Las inversiones depositadas en Madoff Securities debían de tener la misma consistencia que una malla agujereada. Según las primeras informaciones, aquel inversor de origen judío había organizado la mayor estafa financiera de la historia empleando el viejo y burdo esquema Ponzi. Parecía imposible que cerca de cincuenta mil millones de dólares se hubieran evaporado bajo la escrutadora mirada de la Security Exchange Comisión y de las firmas auditoras que supervisaban las operaciones.
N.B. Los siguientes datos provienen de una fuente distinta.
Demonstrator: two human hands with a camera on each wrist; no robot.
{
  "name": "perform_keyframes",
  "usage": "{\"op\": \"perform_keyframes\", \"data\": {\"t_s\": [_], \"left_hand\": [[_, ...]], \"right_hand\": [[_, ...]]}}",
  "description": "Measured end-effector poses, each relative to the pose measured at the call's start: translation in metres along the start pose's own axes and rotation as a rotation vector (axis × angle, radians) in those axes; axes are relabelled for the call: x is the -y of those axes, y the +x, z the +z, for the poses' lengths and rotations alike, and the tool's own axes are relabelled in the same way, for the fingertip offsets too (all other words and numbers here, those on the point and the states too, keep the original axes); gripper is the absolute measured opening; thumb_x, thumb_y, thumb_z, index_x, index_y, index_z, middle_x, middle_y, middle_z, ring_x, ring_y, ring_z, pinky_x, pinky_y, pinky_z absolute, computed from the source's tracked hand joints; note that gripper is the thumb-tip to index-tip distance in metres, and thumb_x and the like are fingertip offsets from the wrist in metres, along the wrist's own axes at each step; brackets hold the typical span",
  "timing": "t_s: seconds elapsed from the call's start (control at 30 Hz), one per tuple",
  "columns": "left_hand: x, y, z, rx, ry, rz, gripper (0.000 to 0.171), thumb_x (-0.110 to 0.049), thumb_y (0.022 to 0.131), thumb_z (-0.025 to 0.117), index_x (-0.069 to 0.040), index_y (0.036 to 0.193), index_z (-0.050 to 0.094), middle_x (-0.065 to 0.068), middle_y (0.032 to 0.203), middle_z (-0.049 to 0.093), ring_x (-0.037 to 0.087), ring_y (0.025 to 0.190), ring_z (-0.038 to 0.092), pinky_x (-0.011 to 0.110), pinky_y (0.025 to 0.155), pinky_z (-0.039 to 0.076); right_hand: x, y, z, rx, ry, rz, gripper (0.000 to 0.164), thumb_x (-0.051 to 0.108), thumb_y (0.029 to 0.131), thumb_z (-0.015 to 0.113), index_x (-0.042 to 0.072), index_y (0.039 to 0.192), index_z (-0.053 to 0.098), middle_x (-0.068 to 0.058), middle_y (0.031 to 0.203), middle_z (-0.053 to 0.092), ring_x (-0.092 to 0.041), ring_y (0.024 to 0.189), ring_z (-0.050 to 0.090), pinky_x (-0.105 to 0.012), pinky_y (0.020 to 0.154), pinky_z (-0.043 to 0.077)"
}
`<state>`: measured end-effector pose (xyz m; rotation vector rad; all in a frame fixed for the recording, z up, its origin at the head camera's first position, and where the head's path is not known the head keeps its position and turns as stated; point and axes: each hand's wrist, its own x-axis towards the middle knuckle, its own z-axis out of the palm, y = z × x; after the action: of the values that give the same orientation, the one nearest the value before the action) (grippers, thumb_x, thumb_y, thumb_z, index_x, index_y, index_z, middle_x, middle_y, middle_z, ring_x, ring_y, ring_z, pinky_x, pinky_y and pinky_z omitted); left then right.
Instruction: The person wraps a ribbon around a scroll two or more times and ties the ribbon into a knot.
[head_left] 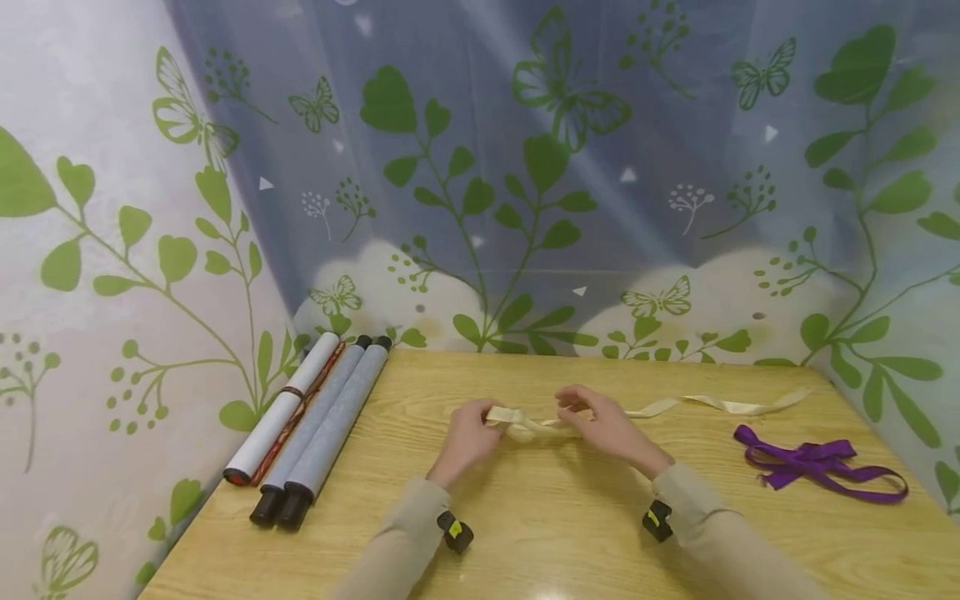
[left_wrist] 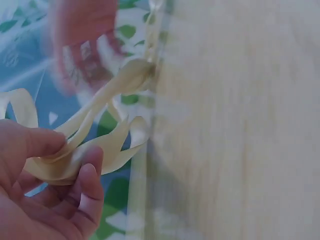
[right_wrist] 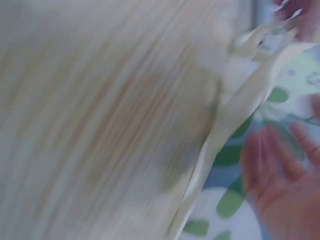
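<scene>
Leafy butterfly-print backdrop (head_left: pixel 480 192) behind wood-grain table (head_left: pixel 555 525).

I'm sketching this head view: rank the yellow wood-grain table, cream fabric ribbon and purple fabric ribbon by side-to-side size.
Largest first:
1. yellow wood-grain table
2. cream fabric ribbon
3. purple fabric ribbon

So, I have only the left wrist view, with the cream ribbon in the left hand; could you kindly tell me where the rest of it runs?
Observer: In the head view, the cream ribbon trails past the right hand and ends near the right side of the table.
Operator: Thank you; is there another ribbon nearby, please?
Observer: Yes, a purple ribbon lies loosely looped on the right, nearer the person than that trailing end.
Operator: And would you mind telling me what lies on the left side?
Observer: A white roll and two blue-grey rolls with black ends lie there.
</scene>
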<state>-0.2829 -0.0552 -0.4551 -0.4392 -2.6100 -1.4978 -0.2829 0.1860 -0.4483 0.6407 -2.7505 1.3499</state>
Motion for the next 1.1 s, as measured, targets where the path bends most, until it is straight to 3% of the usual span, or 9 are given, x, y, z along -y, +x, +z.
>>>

Lo que estaba sucediendo aquel día parecía irreal. O tal vez lo irreal fuera lo que había ocurrido durante los últimos años. Una irrealidad forjada a base de engaños y falsas anotaciones contables, alimentada por el dinero ajeno y bendecida por la liturgia del lujo embriagante.

—Aunque no podamos recuperar los fondos depositados en Madoff Securities —dijo Carlos, resuelto—, debemos devolver cuanto antes los reintegros que nos soliciten.

«Las apariencias, si se utilizan bien, pueden tener más fuerza que la realidad», pensó Brisa. Los clientes de Goldman Investments se tranquilizarían unos a otros si atendían sus peticiones de reintegros sin aparentes problemas. Contener el pánico inicial podía ser suficiente para evitar la quiebra.

—¿Y qué propones? —preguntó Brisa, tras unos segundos de tenso silencio—. Tú, mejor que nadie, sabes cuál es el estado de sus cuentas.

—Casi no hay dinero en los bancos, y negociar un préstamo es una quimera. Ahora bien, me consta que tu padre manejaba grandes sumas desde cuentas cifradas del Royal Shadow Bank. Pese a estar domiciliadas en la isla de Man, en la práctica Mario Blanchefort, su hombre de confianza, las gestionaba desde Barcelona. Él es nuestra única esperanza. Le he localizado telefónicamente. Está en el extranjero, pero regresa esta noche y acepta reunirse contigo mañana domingo, a primera hora.

Brisa volvió a mirar el cadáver de su padre, entornó los ojos y guardó silencio.

—Comprendo el dolor que te embarga y lo difícil que resulta ocuparse precisamente ahora de problemas financieros —dijo Carlos al otro lado de la línea—, pero, de lo contrario… Si pudiera, iría yo mismo a hablar con Blanchefort, pero se niega siquiera a recibirme. Alega la confidencialidad del secreto bancario. Debes ir tú. No hay alternativa.